About this task: Copy the data precisely, character for character, and leave out every picture.

Collected material:

================================

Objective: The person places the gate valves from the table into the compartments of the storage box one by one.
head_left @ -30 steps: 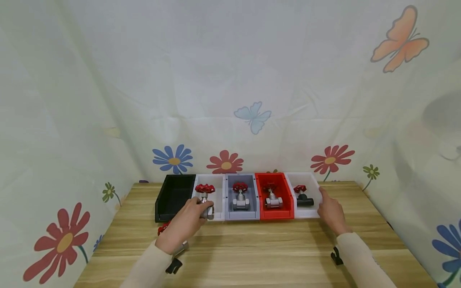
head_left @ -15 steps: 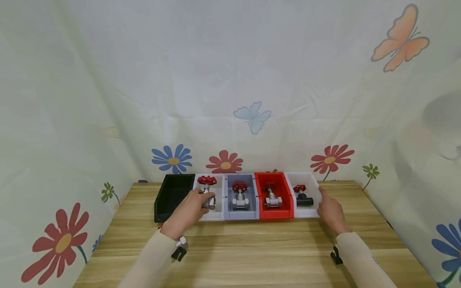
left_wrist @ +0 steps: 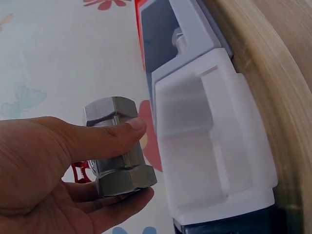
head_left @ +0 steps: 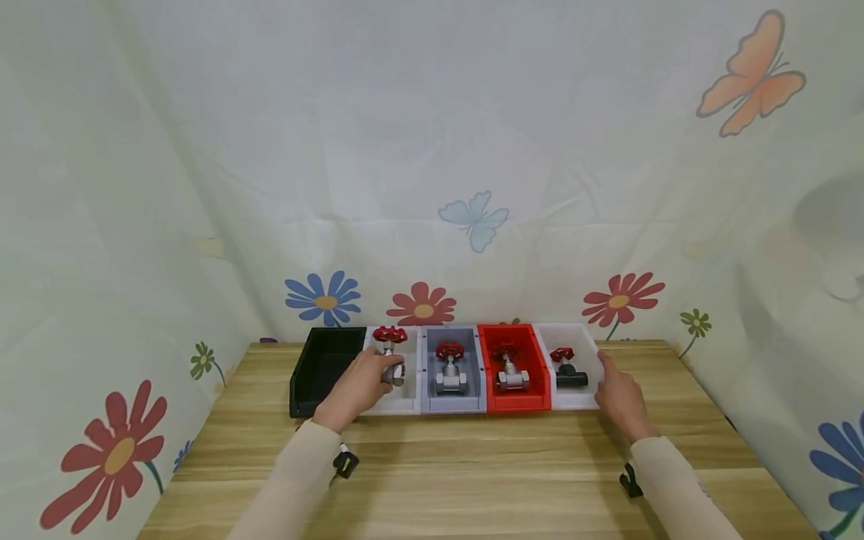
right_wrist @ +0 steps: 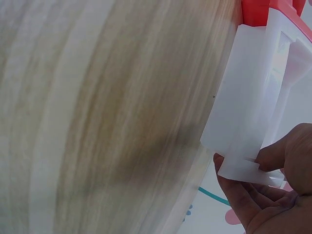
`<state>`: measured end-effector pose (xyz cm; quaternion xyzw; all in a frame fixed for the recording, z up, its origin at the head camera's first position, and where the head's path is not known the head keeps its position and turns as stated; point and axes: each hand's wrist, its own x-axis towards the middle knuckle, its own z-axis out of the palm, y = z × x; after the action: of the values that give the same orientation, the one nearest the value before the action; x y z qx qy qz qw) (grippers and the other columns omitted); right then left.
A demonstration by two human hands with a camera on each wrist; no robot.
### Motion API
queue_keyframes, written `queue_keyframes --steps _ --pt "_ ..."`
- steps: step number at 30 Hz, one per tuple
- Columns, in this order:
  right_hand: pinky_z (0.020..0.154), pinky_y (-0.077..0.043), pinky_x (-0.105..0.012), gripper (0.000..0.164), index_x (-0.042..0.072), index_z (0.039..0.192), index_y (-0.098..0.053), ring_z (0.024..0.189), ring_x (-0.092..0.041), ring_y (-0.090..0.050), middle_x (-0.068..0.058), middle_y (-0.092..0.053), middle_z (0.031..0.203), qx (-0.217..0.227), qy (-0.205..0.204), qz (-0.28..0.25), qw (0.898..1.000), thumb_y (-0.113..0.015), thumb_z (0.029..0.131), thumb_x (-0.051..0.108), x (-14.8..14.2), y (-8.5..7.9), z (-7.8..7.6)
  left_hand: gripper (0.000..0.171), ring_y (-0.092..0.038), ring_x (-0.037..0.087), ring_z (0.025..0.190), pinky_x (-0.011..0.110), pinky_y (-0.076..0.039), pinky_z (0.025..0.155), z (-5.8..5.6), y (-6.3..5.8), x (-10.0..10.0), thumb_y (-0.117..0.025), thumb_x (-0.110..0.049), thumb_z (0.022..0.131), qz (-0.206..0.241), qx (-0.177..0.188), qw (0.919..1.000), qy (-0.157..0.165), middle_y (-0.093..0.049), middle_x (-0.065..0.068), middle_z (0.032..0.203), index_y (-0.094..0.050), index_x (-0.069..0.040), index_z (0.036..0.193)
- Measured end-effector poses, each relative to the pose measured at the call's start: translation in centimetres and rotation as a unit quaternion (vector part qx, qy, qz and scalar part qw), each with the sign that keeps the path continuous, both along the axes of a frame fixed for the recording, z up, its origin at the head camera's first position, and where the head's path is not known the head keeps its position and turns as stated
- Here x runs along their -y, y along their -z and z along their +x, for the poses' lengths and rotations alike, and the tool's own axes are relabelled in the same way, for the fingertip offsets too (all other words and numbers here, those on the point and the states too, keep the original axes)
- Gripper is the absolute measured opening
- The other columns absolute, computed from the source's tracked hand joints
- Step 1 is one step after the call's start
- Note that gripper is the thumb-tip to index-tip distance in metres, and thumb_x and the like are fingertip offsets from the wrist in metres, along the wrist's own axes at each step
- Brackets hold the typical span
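My left hand (head_left: 361, 381) grips a steel gate valve (left_wrist: 116, 109) by its body, thumb on one side and fingers on the other. Its red handwheel (head_left: 389, 334) points up and away, and the valve is held over the second bin from the left, a white one (left_wrist: 190, 165). That bin's inside is bare in the left wrist view. At the far right end of the row, my right hand (head_left: 617, 394) pinches the side wall of another white bin (right_wrist: 239, 92) between thumb and fingers. A black valve with a red handwheel (head_left: 570, 373) lies in it.
A grey bin (head_left: 430, 403) and a red bin (head_left: 520, 402) between the white ones each hold a steel valve. The black bin (head_left: 327, 367) at the left end holds nothing visible. Under my left forearm, another valve is mostly hidden on the wooden table (head_left: 486, 472).
My left hand has moved forward and slightly right with the gate valve, farther over the white bin. Its forearm now covers more of the valve on the table. The right hand has stayed put.
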<state>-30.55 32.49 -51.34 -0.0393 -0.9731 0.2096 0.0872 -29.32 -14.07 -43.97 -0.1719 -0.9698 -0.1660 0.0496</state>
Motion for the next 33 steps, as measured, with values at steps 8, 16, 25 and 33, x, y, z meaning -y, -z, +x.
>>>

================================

Response to this task:
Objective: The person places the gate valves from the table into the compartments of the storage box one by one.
head_left @ -30 steps: 
head_left @ -15 steps: 
left_wrist @ +0 steps: 
head_left @ +0 steps: 
right_wrist @ +0 steps: 
`<state>`: measured end-effector pose (xyz cm; quaternion xyzw; all in a frame fixed for the recording, z up, its origin at the head camera's first position, and where the head's path is not known the head keeps its position and turns as stated; point and axes: each hand's wrist, its own x-axis towards the middle knuckle, its own z-axis out of the palm, y = z × x; after the action: of the values that give the same orientation, the one nearest the value before the action; x y z qx qy qz qw) (grippers and the other columns omitted); right then left.
A demonstration by two human hands with a camera on each wrist; no robot.
### Motion API
queue_keyframes, written `queue_keyframes --steps _ --pt "_ ..."`
- steps: step number at 30 Hz, one per tuple
- Columns, in this order:
  right_hand: pinky_z (0.020..0.154), pinky_y (-0.077..0.043), pinky_x (-0.105..0.012), gripper (0.000..0.164), index_x (-0.042..0.072), index_z (0.039..0.192), index_y (-0.098..0.053), ring_z (0.024..0.189), ring_x (-0.092..0.041), ring_y (-0.090..0.050), middle_x (-0.068..0.058), middle_y (-0.092..0.053), middle_z (0.031..0.203), qx (-0.217..0.227), qy (-0.205..0.204), qz (-0.28..0.25), qw (0.898..1.000), thumb_y (-0.113..0.015), thumb_z (0.029..0.131), thumb_x (-0.051..0.108), x (-14.8..14.2), y (-8.5..7.9), z (-7.8..7.6)
  left_hand: gripper (0.000..0.171), ring_y (-0.092..0.038), ring_x (-0.037..0.087), ring_z (0.025..0.190), pinky_x (-0.011..0.110), pinky_y (-0.076..0.039), pinky_z (0.025..0.155), z (-5.8..5.6), y (-6.3..5.8), x (-10.0..10.0), thumb_y (-0.117..0.025), thumb_x (-0.110..0.049), thumb_z (0.022..0.131), qz (-0.206..0.241), qx (-0.177..0.188), qw (0.919..1.000), qy (-0.157..0.165), middle_y (-0.093..0.049), middle_x (-0.065..0.068), middle_z (0.032..0.203), index_y (-0.094..0.050), index_x (-0.069..0.040), index_z (0.036..0.193)
- Measured end-effector poses, each relative to the pose measured at the call's start: translation in centimetres and rotation as a unit quaternion (vector part qx, qy, qz and scalar part qw), each with the sign that keeps the path continuous, both along the axes of a frame fixed for the recording, z up, its origin at the head camera's first position, and where the head's path is not known the head keeps its position and turns as stated
- Here x runs along their -y, y along their -z and z along their +x, for the poses' lengths and rotations alike, and the tool's own axes are relabelled in the same way, for the fingertip offsets too (all other words and numbers here, those on the point and the states too, keep the original axes)
- Gripper is the absolute measured opening
- The other columns absolute, computed from the source's tracked hand joints
- Step 1 is one step after the call's start
- Note that gripper is the thumb-tip to index-tip distance in metres, and thumb_x and the like are fingertip offsets from the wrist in metres, along the wrist's own axes at each step
- Brackets hold the typical span
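My left hand (head_left: 361, 381) grips a steel gate valve (left_wrist: 116, 109) by its body, thumb on one side and fingers on the other. Its red handwheel (head_left: 389, 334) points up and away, and the valve is held over the second bin from the left, a white one (left_wrist: 190, 165). That bin's inside is bare in the left wrist view. At the far right end of the row, my right hand (head_left: 617, 394) pinches the side wall of another white bin (right_wrist: 239, 92) between thumb and fingers. A black valve with a red handwheel (head_left: 570, 373) lies in it.
A grey bin (head_left: 430, 403) and a red bin (head_left: 520, 402) between the white ones each hold a steel valve. The black bin (head_left: 327, 367) at the left end holds nothing visible. Under my left forearm, another valve is mostly hidden on the wooden table (head_left: 486, 472).
My left hand has moved forward and slightly right with the gate valve, farther over the white bin. Its forearm now covers more of the valve on the table. The right hand has stayed put.
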<state>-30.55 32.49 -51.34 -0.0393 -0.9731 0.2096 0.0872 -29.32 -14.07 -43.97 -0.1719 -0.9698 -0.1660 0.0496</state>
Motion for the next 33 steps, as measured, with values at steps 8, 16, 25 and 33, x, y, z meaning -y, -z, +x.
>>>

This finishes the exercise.